Lunedì 30 settembre (“primo giorno”): per tutta la notte si sentirono forti boati. I Puteolani, investiti dalla pioggia di cenere, fango e pietre, e dai tremori dei terremoti, fuggono verso Napoli. A Lucrino l’eruzione cancella progressivamente il Monticello del Pericolo ed il villaggio di Tripergole postovi sopra, e colma l'insenatura marina su cui questi si affacciavano; parimenti distrugge e seppellisce la sorgente termale chiamata "Bagno di Cicerone" (ovvero "Bagno del Prato") ed i corrispondenti resti della villa di Cicerone detta "Cumanum" (o "Academia").

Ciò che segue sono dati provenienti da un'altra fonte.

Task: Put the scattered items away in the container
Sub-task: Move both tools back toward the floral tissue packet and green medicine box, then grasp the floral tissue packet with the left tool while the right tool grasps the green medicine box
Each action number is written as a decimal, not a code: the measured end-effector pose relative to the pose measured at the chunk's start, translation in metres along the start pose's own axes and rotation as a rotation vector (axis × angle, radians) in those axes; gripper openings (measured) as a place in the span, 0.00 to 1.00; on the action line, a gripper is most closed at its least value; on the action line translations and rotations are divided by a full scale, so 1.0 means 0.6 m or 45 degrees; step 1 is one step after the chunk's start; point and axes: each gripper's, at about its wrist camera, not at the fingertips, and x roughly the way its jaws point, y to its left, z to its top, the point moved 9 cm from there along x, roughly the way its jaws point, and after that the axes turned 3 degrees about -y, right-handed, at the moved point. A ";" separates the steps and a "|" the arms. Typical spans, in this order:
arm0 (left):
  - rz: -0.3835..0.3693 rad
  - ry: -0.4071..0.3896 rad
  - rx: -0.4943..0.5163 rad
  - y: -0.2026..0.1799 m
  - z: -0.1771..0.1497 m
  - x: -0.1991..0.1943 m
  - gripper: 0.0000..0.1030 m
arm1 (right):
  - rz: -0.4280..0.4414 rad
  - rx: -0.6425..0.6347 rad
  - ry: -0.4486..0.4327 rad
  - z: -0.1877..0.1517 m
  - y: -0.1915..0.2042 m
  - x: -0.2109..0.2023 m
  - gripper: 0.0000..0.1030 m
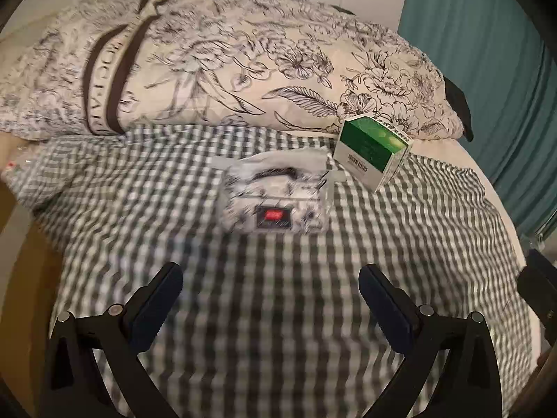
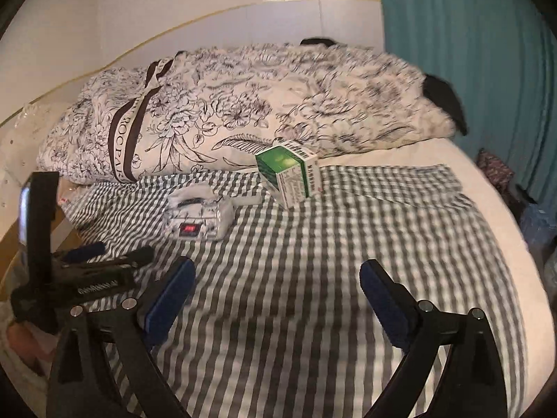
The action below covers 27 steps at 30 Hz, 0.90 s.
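**Both tools spread above the checked cloth**

The left tool (image 1: 271, 287) is held over the checked cloth (image 1: 278, 331) on the bed, its two dark-padded fingers (image 1: 158, 299) set wide apart with nothing between them. Ahead of it, almost straight in line with the gap, a small white patterned pouch (image 1: 275, 196) with a red label is seen lying on the cloth. Just beyond and to the right of the pouch, a green and white box (image 1: 372, 153) is seen tilted, close to the flowered quilt (image 1: 243, 69) bunched behind it.

The right tool (image 2: 276, 287) is likewise spread, with only cloth seen between its blue pads (image 2: 170, 296). From it, the pouch (image 2: 202, 214) is found ahead to the left and the box (image 2: 290, 176) ahead near the middle. The teal curtain (image 2: 470, 52) is seen at the far right.
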 end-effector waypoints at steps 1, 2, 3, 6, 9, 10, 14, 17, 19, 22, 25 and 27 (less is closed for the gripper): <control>0.003 0.008 -0.011 -0.002 0.007 0.003 1.00 | 0.019 0.007 0.025 0.011 -0.005 0.018 0.93; 0.004 0.022 -0.023 -0.005 0.012 0.005 1.00 | 0.029 0.009 0.046 0.020 -0.009 0.030 0.93; 0.010 0.043 -0.035 -0.007 0.017 0.008 1.00 | 0.031 0.009 0.060 0.029 -0.011 0.037 0.93; 0.036 0.106 -0.058 -0.014 0.027 0.011 1.00 | 0.056 0.005 0.101 0.061 -0.016 0.048 0.93; 0.051 0.123 -0.063 -0.023 0.035 0.011 1.00 | 0.093 0.015 0.139 0.092 -0.023 0.059 0.93; 0.058 0.120 -0.065 -0.025 0.037 0.015 1.00 | 0.108 0.014 0.152 0.099 -0.025 0.064 0.93; 0.084 0.107 -0.102 -0.025 0.040 0.050 1.00 | 0.132 -0.023 0.199 0.121 -0.039 0.099 0.93; 0.126 0.102 -0.159 -0.020 0.038 0.085 1.00 | 0.135 -0.048 0.206 0.128 -0.049 0.126 0.93; 0.151 0.103 -0.182 -0.021 0.033 0.104 1.00 | 0.130 -0.055 0.212 0.131 -0.056 0.145 0.93; 0.188 0.106 -0.159 -0.029 0.028 0.129 1.00 | 0.144 -0.056 0.226 0.131 -0.059 0.177 0.93; 0.211 0.109 -0.120 -0.034 0.028 0.152 1.00 | 0.156 -0.081 0.245 0.132 -0.056 0.208 0.93; 0.199 0.137 -0.112 -0.037 0.028 0.169 1.00 | 0.172 -0.112 0.259 0.132 -0.051 0.230 0.93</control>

In giornata il viceré Don Pedro di Toledo viene con tutta la sua corte, molti cavalieri e qualche filosofo ad osservare il fenomeno attestandosi però alla chiesetta di San Gennaro alla Solfatara sia perché il luogo è un punto di osservazione straordinario di tutti i Campi Flegrei, sia perché non era possibile avvicinarsi a Pozzuoli per la fitta caduta delle pietre eruttate.

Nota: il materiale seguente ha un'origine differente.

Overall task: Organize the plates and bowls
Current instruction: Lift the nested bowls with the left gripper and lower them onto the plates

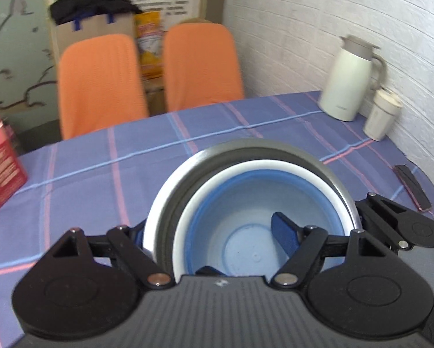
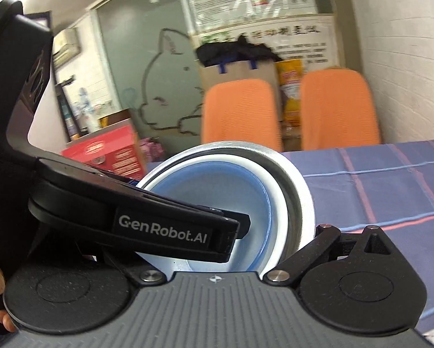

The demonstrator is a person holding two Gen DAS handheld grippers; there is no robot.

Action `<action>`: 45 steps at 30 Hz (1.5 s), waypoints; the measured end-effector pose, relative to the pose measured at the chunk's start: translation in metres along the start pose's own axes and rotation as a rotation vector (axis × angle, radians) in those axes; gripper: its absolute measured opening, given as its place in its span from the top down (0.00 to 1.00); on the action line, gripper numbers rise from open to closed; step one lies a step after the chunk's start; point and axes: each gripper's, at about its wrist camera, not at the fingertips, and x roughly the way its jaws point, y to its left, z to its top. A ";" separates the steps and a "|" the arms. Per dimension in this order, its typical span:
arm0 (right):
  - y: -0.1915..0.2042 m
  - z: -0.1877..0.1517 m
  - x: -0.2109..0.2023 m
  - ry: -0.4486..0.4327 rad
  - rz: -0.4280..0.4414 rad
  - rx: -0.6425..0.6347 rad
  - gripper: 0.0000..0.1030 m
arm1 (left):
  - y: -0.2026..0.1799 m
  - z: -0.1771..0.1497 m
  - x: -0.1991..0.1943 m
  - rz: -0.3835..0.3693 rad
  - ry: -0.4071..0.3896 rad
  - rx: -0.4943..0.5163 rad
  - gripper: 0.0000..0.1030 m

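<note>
- The left gripper [image 1: 214,240] is sitting closest to its camera, its jaws straddling the near wall of both nested bowls: one blue finger pad [image 1: 283,232] is lying inside the blue bowl, the other outside the steel bowl's rim at the left. The jaws are closing on both walls together.
- The blue bowl [image 1: 246,232] is showing a pale blue floor, darker blue sides and a broad white rim, and it is nesting inside the steel bowl [image 1: 170,191], off-centre towards the right.
- The steel bowl is showing a bright, flat metal rim and a dark inner wall; whether it is resting on the checked blue desk [image 1: 101,174] or hanging just above it is unclear.
- The right gripper [image 2: 275,232] is pointing at the same bowls from the side; the left device is covering its left half, so I cannot tell how its jaws are standing.
- Farther back, a cream jug [image 1: 350,81] and a cup [image 1: 382,113] are standing by the wall, beyond two orange chairs [image 1: 101,87].
</note>
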 end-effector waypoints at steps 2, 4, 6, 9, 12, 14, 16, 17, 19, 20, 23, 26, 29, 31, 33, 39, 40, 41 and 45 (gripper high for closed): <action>0.014 -0.008 0.010 0.034 0.052 -0.010 0.17 | 0.022 -0.017 -0.006 0.038 0.019 -0.052 0.24; 0.027 -0.016 0.020 0.074 0.090 -0.019 0.17 | 0.040 -0.033 -0.009 0.059 0.038 -0.098 0.24; 0.039 -0.023 0.027 0.109 0.117 -0.028 0.17 | 0.055 -0.048 -0.011 0.069 0.054 -0.142 0.24; 0.050 -0.032 0.033 0.148 0.136 -0.044 0.17 | 0.071 -0.066 -0.011 0.069 0.071 -0.188 0.24; 0.055 -0.040 0.036 0.181 0.138 -0.042 0.17 | 0.078 -0.079 -0.007 0.063 0.091 -0.202 0.24; 0.058 -0.051 0.033 0.204 0.135 -0.031 0.17 | 0.080 -0.088 -0.002 0.056 0.108 -0.206 0.24; 0.058 -0.060 0.033 0.226 0.131 -0.018 0.17 | 0.079 -0.097 0.004 0.050 0.125 -0.210 0.24; 0.059 -0.062 0.034 0.236 0.130 -0.012 0.17 | 0.079 -0.099 0.007 0.049 0.131 -0.212 0.24; 0.059 -0.068 0.038 0.257 0.131 -0.001 0.17 | 0.081 -0.105 0.012 0.048 0.140 -0.216 0.24; 0.058 -0.070 0.038 0.264 0.132 0.000 0.17 | 0.081 -0.107 0.014 0.047 0.146 -0.221 0.24; 0.059 -0.073 0.045 0.284 0.136 0.007 0.17 | 0.081 -0.110 0.015 0.047 0.132 -0.214 0.23; 0.057 -0.074 0.049 0.297 0.148 0.029 0.17 | 0.079 -0.111 0.015 0.071 0.111 -0.192 0.21; 0.055 -0.073 0.047 0.299 0.162 0.044 0.18 | 0.078 -0.111 0.013 0.080 0.081 -0.180 0.11; 0.052 -0.072 0.046 0.297 0.173 0.065 0.18 | 0.078 -0.110 0.009 0.099 0.054 -0.175 0.09; 0.050 -0.071 0.042 0.283 0.156 0.076 0.18 | 0.078 -0.107 0.002 0.123 0.018 -0.168 0.09; 0.041 -0.058 0.019 0.165 0.078 0.085 0.18 | 0.082 -0.101 -0.018 0.151 -0.070 -0.218 0.08; 0.040 -0.057 0.016 0.153 0.065 0.076 0.18 | 0.082 -0.101 -0.021 0.147 -0.081 -0.231 0.08; 0.039 -0.057 0.012 0.144 0.051 0.073 0.18 | 0.080 -0.100 -0.023 0.144 -0.086 -0.239 0.08; 0.030 -0.061 -0.004 0.121 0.007 0.083 0.18 | 0.067 -0.103 -0.032 0.141 -0.111 -0.244 0.08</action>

Martedì 1 ottobre (“secondo giorno”): il Monte Nuovo finisce di formarsi nel giro di 48 ore. Nel frattempo da Napoli viene organizzata una processione con il prezioso busto contenente la reliquia della testa di San Gennaro.
Mercoledì 2 ottobre (“terzo giorno”): l'attività eruttiva si modera di molto e il monte diventa visibile quando fumo e ceneri cominciano a diradarsi. Il Toledo "con più persone" ne approfitta per salire sulla sommità del monte e guardare dentro la caldera.

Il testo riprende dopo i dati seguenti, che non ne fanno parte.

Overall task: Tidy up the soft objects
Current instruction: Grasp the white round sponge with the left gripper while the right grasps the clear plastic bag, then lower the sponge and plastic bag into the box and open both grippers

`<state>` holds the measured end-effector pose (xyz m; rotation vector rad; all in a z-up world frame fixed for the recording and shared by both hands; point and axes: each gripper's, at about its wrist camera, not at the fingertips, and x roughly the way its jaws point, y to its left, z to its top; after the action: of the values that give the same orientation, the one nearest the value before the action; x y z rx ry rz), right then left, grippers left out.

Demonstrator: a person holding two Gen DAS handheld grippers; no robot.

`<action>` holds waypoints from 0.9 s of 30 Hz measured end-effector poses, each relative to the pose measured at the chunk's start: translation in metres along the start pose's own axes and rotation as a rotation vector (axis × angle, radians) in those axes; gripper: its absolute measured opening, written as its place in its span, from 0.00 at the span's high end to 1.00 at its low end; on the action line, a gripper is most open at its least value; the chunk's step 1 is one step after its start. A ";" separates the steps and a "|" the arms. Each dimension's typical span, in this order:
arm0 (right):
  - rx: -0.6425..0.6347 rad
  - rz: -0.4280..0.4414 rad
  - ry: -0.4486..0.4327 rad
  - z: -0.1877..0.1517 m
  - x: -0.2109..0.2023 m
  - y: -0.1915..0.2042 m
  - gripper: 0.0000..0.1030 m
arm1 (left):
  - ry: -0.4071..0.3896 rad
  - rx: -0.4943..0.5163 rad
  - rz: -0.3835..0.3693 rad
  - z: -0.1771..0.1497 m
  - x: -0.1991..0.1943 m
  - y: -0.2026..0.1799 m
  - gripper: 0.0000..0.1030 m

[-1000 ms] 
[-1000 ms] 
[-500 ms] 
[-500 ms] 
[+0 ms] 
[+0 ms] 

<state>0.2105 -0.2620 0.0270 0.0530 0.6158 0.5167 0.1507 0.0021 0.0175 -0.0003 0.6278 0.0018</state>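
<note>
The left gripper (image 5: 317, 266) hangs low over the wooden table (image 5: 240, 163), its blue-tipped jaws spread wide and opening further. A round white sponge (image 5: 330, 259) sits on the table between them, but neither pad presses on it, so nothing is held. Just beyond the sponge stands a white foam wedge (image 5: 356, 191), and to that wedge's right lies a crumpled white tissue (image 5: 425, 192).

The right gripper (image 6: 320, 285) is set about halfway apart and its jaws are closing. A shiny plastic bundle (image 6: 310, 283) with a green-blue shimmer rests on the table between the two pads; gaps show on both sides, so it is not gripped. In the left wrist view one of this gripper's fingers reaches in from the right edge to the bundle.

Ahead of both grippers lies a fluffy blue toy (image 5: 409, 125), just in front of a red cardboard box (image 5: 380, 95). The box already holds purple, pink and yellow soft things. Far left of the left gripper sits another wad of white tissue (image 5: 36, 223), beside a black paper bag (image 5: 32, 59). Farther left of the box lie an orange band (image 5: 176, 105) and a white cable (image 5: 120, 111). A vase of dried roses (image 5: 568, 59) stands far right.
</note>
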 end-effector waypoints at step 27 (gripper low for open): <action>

Giovedì 3 ottobre (“quarto giorno”): tra le ore 15:00 e 16:00 nuova fase eruttiva, corta ma violentissima, tanto che "pietre grosse" raggiungono Nisida, spaventando non poco i barcaioli che lì stazionano.
Venerdì 4 ottobre (“quinto giorno”): il vulcano ritorna in uno stato di quiescenza ed emette solo "poco fumo". Il Marchesino è invogliato a recarsi di persona nei luoghi colpiti: vi si reca in barca attraccando a Pozzuoli per poi raggiungere il Monte Nuovo, salirci su, guardare dentro la caldera, ed infine dare uno sguardo a Lucrino e all’Averno.
Sabato 5 ottobre (“sesto giorno”): continua la fase quiescente del vulcano che emette "poco fumo". Il Marchesino scrive la sua lettera-relazione.
Domenica 6 ottobre (“settimo giorno”): sia la fase di apparente tranquillità del vulcano, che anche la giornata festiva invogliano numerose persone a scalare il nuovo cono. Ma nuovamente tra le ore 15:00 e 16:00 un'improvvisa e violenta esplosione, benché l'ultima, miete ben 24 vittime fra gli incauti scalatori.
I danni provocati dall'eruzione del Monte Nuovo furono piuttosto circoscritti e non andarono oltre il raggio di circa 1 km; i materiali eruttati ricaddero soprattutto in loco: Pozzuoli fu sepolta da 30 cm di ceneri, Napoli da 2 cm (quanto bastò per insudiciare i bei palazzi nobiliari), mentre le ceneri più leggere, portate dai venti, riuscirono a raggiungere il Cilento, la Calabria e le Puglie.
Probabilmente nei mesi (o negli anni) successivi all'eruzione il suolo ridiscese progressivamente: secondo alcuni ritornando alla quota che aveva nel 1530; secondo altri abbassandosi di circa 3 m.
Una tavola conservata al Museo di San Martino a Napoli (edita da E. Duchetti a Roma nel 1586) che ritrae una veduta generale a volo d'uccello dei Campi Flegrei da Posillipo fino a Cuma, mostra un lago Lucrino praticamente inesistente.